Problem => Look through the data below for the line with "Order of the", and transcribe it exactly together with each line after it up to and including the line with "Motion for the". Give nothing else.

Given material =>
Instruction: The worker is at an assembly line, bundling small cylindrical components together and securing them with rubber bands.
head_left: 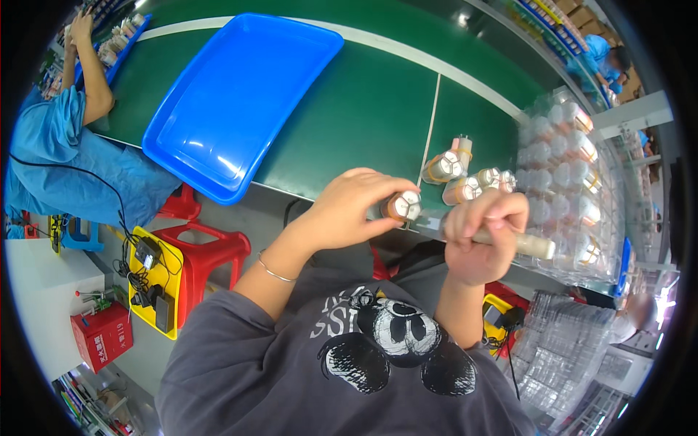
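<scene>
Near the table's front edge, my left hand (356,207) is closed around a bundle of small cylinders (404,206) with white round ends facing up. To its right, my right hand (486,231) is curled around a pale beige rod-like piece (536,246) whose blunt end sticks out past the palm. The rod's exact kind cannot be made out. Just beyond my hands, several similar bundles lie on the green table, including one (445,167) with pinkish sides and a band around it. A tan bundle (465,147) stands behind it.
A large blue tray (240,94) sits on the green table (363,102) at left. Stacked clear plastic trays (560,182) holding white round-ended pieces rise at right. A co-worker in blue (65,145) works at far left. Red stools (207,247) stand below the table edge.
</scene>
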Motion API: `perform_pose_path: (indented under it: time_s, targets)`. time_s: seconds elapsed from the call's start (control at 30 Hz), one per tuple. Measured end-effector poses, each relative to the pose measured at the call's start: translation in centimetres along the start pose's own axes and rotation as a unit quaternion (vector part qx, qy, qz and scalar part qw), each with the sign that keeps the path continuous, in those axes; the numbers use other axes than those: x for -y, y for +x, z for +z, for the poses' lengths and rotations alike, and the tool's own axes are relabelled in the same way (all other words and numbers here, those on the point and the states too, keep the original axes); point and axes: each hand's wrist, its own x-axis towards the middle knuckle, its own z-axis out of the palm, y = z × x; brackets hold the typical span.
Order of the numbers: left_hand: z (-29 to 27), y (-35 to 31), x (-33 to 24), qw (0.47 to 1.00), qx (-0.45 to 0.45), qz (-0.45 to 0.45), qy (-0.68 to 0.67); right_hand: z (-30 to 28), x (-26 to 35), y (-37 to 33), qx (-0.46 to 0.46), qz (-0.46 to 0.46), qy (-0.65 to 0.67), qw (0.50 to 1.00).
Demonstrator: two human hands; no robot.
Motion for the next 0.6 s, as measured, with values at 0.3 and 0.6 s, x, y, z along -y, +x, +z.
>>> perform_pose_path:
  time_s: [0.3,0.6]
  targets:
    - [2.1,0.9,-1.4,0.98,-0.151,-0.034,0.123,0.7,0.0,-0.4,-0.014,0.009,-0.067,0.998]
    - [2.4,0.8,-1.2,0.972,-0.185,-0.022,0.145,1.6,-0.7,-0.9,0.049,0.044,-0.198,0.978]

Solution =>
Order of the numbers: left_hand: z (-29 to 27), y (-35 to 31), x (-33 to 24), qw (0.47 to 1.00), qx (-0.45 to 0.45), qz (-0.45 to 0.45), qy (-0.68 to 0.67); right_hand: z (-30 to 28), x (-26 to 35), y (-37 to 33), qx (-0.46 to 0.46), qz (-0.46 to 0.46), qy (-0.65 to 0.67), qw (0.50 to 1.00).
Demonstrator: two human hands; no robot.
Motion for the next 0.6 s, as measured, with values at 0.3 and 0.6 s, x, y, z along -y, +x, +z.

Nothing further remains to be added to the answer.